We collect and use your personal data only to the extent that we are legally permitted to do so, in particular insofar as this is necessary for the establishment, content-related design or termination of a contractual relationship with you in order to enable you to visit our website and web presentations and to make use of the services offered there or as far as you have consented to the processing of your personal data. Also a transmission of your data takes place only under the mentioned conditions or if we are obliged by a judicial or official order to pass on the data.

 

4. Privacy and third party websites

Our website and web presentations may contain links to and from third party websites. If you follow a link to such a website, please note that we can not guarantee the compliance with the data protection regulations. Please make sure you are aware of the applicable privacy policy before submitting personal information to these websites.

 

5. Data security

We maintain up-to-date technical measures to ensure data security, in particular to protect your personal data against dangers during data transfers and against becoming aware by third parties. These are adapted at a time according to the current state of the art. Within the website usage, we use the popular Secure Socket Layer (SSL) method in conjunction with 256-bit encryption. Whether a single page of our website is transmitted in encrypted form can be recognized by the fact that the address bar of the browser changes from “http: //” to “https: //”, and by the closed representation of the key or lock symbol in the lower status bar of your browser.

 

6. Details on data processing

a) Informative visit to the website

In the case of a purely informative visit to the website, i.e. if you do not register for the use of individual services, register or otherwise provide us with information, we will not collect any personal data, with the exception of data transmitted by your browser in order to enable you to visit the website. These are:

  • IP address,
  • Date and time of request,
  • Time zone difference to Greenwich Mean Time (GMT),
  • Content of the request (specific page),
  • Access status / HTTP status code,
  • Each transferred amount of data,
  • Website from which the request comes,
  • Browser,
  • Operating system and its surface,
  • Language and version of the browser software.
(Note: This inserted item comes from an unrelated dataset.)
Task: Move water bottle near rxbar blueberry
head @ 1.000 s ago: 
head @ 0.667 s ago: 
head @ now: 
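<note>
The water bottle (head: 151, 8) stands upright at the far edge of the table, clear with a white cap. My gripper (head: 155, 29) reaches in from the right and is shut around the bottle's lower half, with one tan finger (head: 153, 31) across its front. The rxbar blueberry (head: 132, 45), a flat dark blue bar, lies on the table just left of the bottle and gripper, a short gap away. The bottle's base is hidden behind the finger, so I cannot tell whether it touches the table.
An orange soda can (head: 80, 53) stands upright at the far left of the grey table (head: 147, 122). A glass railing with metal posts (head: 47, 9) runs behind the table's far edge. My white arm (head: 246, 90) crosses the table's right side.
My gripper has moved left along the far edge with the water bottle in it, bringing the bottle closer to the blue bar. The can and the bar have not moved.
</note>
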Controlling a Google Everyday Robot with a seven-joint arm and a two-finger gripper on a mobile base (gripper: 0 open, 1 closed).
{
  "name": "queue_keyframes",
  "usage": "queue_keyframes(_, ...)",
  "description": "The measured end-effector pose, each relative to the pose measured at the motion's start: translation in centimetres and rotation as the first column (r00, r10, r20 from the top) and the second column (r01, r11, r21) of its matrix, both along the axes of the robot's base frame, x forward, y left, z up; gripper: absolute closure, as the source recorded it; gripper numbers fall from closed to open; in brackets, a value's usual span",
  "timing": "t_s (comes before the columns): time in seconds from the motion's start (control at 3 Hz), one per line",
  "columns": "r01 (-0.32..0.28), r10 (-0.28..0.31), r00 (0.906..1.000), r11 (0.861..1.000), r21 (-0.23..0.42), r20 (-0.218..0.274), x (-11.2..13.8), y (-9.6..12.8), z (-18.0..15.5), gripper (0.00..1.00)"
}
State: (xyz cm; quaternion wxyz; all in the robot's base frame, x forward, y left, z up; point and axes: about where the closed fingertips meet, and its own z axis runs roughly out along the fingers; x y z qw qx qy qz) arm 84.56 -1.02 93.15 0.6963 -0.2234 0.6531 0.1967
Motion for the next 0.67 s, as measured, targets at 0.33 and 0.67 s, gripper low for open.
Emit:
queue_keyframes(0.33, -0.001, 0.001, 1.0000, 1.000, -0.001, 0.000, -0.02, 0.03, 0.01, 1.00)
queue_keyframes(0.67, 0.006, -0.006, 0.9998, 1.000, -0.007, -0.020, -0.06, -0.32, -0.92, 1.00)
This information is temporarily recorded in a so-called logfile without your intervention and stored until the automatic deletion. We use this data to ensure a smooth connection set-up to our website, convenient use of it, and evaluation of system security and stability.

The processing of data for these purposes is necessary to safeguard our legitimate interests in accordance with Art. 6 para. 1 sentence 1 lit. f General Data Protection Regulation (“GDPR”). In no case we use the collected data for the purpose of drawing conclusions about you.

 

b) Cookies

Furthermore, when using the website so-called cookies are stored on your receiving device. Cookies are small text files that are stored on your device for the settings you have already made, such as ‘save language’ or ‘display settings’ in order to use them again on your next visit.
These cookies do not contain any personal data.
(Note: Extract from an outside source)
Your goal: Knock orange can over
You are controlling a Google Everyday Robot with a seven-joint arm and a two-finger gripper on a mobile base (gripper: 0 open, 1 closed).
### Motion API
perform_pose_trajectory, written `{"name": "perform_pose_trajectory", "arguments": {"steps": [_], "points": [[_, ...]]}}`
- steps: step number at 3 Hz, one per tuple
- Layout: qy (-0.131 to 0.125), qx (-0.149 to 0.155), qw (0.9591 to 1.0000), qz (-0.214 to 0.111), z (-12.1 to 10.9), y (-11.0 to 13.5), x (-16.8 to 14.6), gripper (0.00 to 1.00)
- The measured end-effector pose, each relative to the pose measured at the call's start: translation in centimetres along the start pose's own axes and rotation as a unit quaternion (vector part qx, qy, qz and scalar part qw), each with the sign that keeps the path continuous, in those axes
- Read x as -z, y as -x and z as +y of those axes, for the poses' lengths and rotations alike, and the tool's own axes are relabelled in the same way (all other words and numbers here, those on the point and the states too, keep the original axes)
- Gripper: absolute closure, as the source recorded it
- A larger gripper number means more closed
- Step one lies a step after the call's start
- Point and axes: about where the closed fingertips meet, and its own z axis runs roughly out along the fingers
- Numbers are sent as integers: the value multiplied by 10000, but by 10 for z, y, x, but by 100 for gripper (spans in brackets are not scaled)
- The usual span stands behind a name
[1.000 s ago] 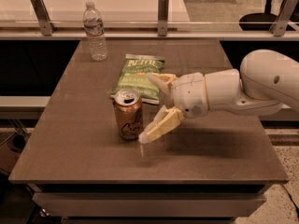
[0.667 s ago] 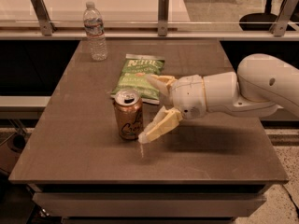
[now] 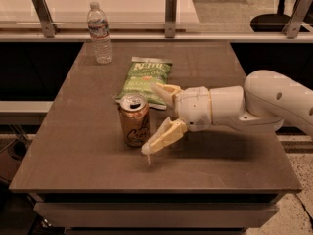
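The orange can (image 3: 133, 120) stands upright near the middle front of the brown table (image 3: 68, 151), its silver pull-tab top up and dark cursive lettering on its side. My gripper (image 3: 154, 117) comes in from the right at can height. Its fingers are open: one fingertip (image 3: 159, 89) lies behind the can's right side over the chip bag, the other fingertip (image 3: 149, 148) sits low at the can's front right. The can is just left of the gap between them. Nothing is held.
A green chip bag (image 3: 145, 79) lies flat just behind the can. A clear plastic water bottle (image 3: 100, 33) stands at the back left of the table. A railing with metal posts (image 3: 170, 9) runs behind the table. My white arm (image 3: 264, 104) spans the right side.
The arm has shifted very slightly left toward the can. The can still stands upright in the same spot.
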Motion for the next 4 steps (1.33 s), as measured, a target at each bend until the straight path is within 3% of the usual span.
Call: {"name": "perform_pose_trajectory", "arguments": {"steps": [1,4], "points": [[-2,35,9999,-169,3,-3,-6,16],[53,78,9998,-165,6,1,-11,86]]}}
We also use so-called session data. These are text files stored on our web server, which, like cookies, store data about your web page settings.
The text files created at this are neither evaluated nor kept and are deleted at regular intervals.

Most browsers accept cookies automatically. However, you can configure your browser in a way that no cookies are stored on your computer or that a note appears before a new cookie is created. The complete deactivation of cookies, however, may mean that you can not use all features of our website.

In addition our website will ask you to give your consent to the storage of cookies. Your consent to our cookies will be stored for four weeks, thereafter your consent will be needed again.

The use of appropriate cookies for these purposes is necessary to safeguard our legitimate interests under Art. 6 para. 1 sentence 1 lit. f GDPR.   In no case we use the collected data for the purpose of drawing conclusions about you.

 

c) Google Analytics

We also use Google Analytics, a web analytics service provided by Google Inc., 1600 Amphitheater Parkway, Mountain View, CA 94043, United States (“Google”). Google Analytics uses cookies that allow to analyze the visit of the website by you. The information generated by the cookie about your visit to the website is usually transmitted to a Google server in the USA and stored there. Due to the activation of IP anonymization on the website, however, your IP address will be shortened by Google beforehand within member states of the European Union or other contracting states to the Agreement on the European Economic Area.

Only in exceptional cases the full IP address will be transferred to a Google server in the USA and abbreviated there. On our behalf, Google will use this information to evaluate your visit to the website, to compile reports on website activities, and to provide us with other services related to website activity and internet usage. The IP address transmitted by your browser as part of Google Analytics will not be merged with other Google data.

Sessions and campaigns are stopped after a certain amount of time. By default, sessions will be terminated after 30 minutes of no activity and campaigns after six months. Time limit for campaigns can be a maximum of two years. For more information on Terms of Use and Privacy see:

https://www.google.com/analytics/terms/de.html

https://policies.google.com/privacy?hl=de

You can prevent the storage of cookies by a corresponding setting of your browser software. We point out, however, that in this case you may not be able to use all functions of our website in full. You may also prevent the collection of the cookie-generated and website-related data (including your IP address) to Google and the processing of such data by Google by installing the browser plugin available via the following link: 

https://tools.google.com/dlpage/gaoptout?hl=de

In addition, opt-out cookies prevent future collection of your data when you visit this website. Click here to install the opt-out cookie.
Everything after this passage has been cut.